Post by apophenia » Mon Feb 20, 2012 9:56 pm

There is a line of interpretation of Descartes’ Meditations that treats the work as an attempt to construct a self-consistent unity, a geometrical whole whose structures can be revealed or whose elements can be shown as interconnected, a totality, however, that cannot fruitfully be analyzed by psychological or historical methods. The Meditations it is asserted, resembles Euclid's geometry and to understand a given geometrical system it is necessary to grasp its demonstrations and its sequences.
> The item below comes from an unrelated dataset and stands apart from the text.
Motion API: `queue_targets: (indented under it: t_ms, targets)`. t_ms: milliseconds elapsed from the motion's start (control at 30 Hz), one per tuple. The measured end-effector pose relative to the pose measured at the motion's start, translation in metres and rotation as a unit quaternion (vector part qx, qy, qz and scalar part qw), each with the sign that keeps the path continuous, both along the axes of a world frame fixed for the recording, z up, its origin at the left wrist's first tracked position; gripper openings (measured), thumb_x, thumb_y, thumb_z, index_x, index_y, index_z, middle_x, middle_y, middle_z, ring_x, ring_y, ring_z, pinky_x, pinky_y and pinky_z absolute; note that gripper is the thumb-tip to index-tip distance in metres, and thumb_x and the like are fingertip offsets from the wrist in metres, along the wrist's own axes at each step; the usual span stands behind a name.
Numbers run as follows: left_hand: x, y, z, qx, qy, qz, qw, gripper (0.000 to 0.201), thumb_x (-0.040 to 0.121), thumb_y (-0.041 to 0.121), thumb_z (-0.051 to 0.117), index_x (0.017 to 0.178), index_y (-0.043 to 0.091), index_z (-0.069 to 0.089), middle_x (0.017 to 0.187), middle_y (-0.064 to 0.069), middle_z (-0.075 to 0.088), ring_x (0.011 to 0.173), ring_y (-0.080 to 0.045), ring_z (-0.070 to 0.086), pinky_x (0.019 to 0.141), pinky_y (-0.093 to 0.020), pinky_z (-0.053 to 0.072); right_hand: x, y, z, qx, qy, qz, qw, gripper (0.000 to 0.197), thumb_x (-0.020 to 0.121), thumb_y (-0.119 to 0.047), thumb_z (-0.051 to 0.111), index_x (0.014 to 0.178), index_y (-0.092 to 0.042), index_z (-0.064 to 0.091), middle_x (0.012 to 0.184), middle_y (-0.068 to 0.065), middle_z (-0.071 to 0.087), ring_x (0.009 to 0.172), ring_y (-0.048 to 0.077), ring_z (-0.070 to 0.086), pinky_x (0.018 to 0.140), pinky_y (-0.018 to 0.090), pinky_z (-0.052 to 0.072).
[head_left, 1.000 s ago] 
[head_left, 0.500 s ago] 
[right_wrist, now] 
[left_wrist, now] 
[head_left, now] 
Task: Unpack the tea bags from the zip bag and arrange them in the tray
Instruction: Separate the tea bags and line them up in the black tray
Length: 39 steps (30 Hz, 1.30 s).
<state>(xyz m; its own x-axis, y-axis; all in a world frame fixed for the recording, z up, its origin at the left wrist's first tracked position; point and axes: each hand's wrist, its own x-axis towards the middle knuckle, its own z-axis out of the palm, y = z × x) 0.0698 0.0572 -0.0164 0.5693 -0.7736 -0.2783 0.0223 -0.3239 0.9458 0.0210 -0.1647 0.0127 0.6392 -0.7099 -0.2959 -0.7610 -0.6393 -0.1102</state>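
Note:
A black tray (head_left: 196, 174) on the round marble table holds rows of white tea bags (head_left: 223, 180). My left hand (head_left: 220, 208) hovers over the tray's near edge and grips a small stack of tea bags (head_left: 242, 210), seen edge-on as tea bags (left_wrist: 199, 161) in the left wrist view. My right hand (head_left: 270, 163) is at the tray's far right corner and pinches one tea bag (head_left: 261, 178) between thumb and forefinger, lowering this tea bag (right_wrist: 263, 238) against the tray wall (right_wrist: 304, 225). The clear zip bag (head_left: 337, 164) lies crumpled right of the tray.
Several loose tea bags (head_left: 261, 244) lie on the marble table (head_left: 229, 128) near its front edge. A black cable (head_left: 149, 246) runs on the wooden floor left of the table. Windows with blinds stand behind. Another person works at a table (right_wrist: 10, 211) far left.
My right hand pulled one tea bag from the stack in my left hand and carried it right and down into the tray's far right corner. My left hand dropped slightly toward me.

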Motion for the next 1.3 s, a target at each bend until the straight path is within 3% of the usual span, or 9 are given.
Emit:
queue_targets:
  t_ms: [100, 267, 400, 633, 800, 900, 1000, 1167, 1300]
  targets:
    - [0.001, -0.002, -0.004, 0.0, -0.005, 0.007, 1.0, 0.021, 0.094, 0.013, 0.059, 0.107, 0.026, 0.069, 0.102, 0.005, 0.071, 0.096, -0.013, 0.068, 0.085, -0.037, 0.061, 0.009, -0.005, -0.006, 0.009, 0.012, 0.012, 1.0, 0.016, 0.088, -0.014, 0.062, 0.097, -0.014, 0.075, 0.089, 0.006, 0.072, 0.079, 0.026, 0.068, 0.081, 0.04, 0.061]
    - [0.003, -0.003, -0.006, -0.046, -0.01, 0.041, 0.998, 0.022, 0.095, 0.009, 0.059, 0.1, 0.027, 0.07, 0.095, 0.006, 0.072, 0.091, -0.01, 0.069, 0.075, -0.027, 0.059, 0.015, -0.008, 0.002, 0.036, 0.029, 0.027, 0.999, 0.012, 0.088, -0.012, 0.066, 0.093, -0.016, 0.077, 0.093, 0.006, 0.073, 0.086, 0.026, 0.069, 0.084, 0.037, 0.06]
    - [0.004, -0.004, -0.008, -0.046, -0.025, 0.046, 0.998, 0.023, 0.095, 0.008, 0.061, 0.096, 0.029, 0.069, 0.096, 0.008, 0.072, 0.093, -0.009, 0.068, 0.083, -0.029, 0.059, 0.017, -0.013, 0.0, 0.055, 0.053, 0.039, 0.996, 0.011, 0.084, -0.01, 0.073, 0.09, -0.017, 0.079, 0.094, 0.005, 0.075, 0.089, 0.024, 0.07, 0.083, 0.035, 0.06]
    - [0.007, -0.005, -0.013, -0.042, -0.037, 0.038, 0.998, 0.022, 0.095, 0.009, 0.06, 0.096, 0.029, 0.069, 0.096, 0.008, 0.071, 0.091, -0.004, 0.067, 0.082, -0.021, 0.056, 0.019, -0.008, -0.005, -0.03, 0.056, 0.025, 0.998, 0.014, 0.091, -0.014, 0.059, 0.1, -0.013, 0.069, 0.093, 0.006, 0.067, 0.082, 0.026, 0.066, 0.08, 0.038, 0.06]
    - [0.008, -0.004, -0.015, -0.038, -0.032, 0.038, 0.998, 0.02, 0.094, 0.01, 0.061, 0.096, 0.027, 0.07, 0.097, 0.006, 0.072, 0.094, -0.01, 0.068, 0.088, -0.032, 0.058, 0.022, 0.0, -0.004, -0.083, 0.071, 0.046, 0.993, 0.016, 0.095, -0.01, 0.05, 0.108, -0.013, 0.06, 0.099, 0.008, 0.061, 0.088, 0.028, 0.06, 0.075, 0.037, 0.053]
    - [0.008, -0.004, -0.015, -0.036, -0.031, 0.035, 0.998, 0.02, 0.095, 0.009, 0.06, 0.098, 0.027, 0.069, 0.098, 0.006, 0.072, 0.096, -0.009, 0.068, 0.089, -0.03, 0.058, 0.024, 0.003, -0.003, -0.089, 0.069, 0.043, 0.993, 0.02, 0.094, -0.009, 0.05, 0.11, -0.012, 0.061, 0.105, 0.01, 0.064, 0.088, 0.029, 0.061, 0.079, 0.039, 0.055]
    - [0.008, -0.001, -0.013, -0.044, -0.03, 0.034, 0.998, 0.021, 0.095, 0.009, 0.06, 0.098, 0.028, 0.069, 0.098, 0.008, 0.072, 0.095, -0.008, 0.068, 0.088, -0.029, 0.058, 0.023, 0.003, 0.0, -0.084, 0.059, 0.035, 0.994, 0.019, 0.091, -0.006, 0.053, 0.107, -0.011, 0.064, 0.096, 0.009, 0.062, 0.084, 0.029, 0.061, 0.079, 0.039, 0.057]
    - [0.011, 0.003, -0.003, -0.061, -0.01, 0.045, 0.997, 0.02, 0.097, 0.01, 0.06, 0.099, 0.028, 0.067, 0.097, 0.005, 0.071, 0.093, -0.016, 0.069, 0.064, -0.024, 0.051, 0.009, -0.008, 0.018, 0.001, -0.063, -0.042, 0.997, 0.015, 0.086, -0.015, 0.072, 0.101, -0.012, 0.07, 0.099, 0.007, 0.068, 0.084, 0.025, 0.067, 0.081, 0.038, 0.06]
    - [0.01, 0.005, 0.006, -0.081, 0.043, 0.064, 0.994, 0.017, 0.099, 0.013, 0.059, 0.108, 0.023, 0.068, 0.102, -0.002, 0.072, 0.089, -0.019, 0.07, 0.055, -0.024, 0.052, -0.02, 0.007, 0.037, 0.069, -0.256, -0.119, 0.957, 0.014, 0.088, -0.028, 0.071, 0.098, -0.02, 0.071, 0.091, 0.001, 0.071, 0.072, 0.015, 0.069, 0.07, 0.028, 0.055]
According to Martial Gueroult interpreters who "see in Descartes only a biographical succession, and not a rational link-age … merely observe the simple chronological sequence of topics . This is evidently a way of doing things that is repugnant to the spirit and letter of Descartes' doctrine" (Guerolt 1984: vol. 1. xx.). … Gueroult is probably the most noted interpreter who held such an internal, developmental reading of the Meditations, though many commentators in the Anglo-American tradition might appropriately be thought to accept this kind of approach. …To support this interpretation, he cites various passages from Descartes' corpus.
….
Descartes says to Mersenne in a 1634 letter: "Now I shall tell you that all the things I explained in my treatise, which included that opinion about the motion of the earth, were so completely dependent on one another, that the knowledge that one of them is false is sufficient for the recognition that all the arguments I made use of are worth-less ... This presents Descartes with a dilemma: he cannot give up the motion of the earth without abandoning his whole system, but the motion of the earth, which he thinks has been supported by "very certain and very evident demonstrations," has been prohibited by the Church. He hesitates: "I know very well that it could be said that everything the Inquisitors of Rome have decided is not for aII that automatically an article of faith, and that it is first necessary for the Council to pass on it." But he decides: “I am not so much in love with my own opinions as to want to make use of such exceptions, in order to have the means of maintaining them … I would not for anything in the world maintain them against the authority of the church". … So he stops the publication of Le Monde. …
...
[So] Descartes has no problem ultimately keeping most of his system together with the negation of the condemned proposition, deciding that "strictly speaking the earth does not move…”

So, although Descartes does at times claim the complete dependence of his principles on each other, such that none of them can be changed without the whole set collapsing, it is also obvious that he did make such changes…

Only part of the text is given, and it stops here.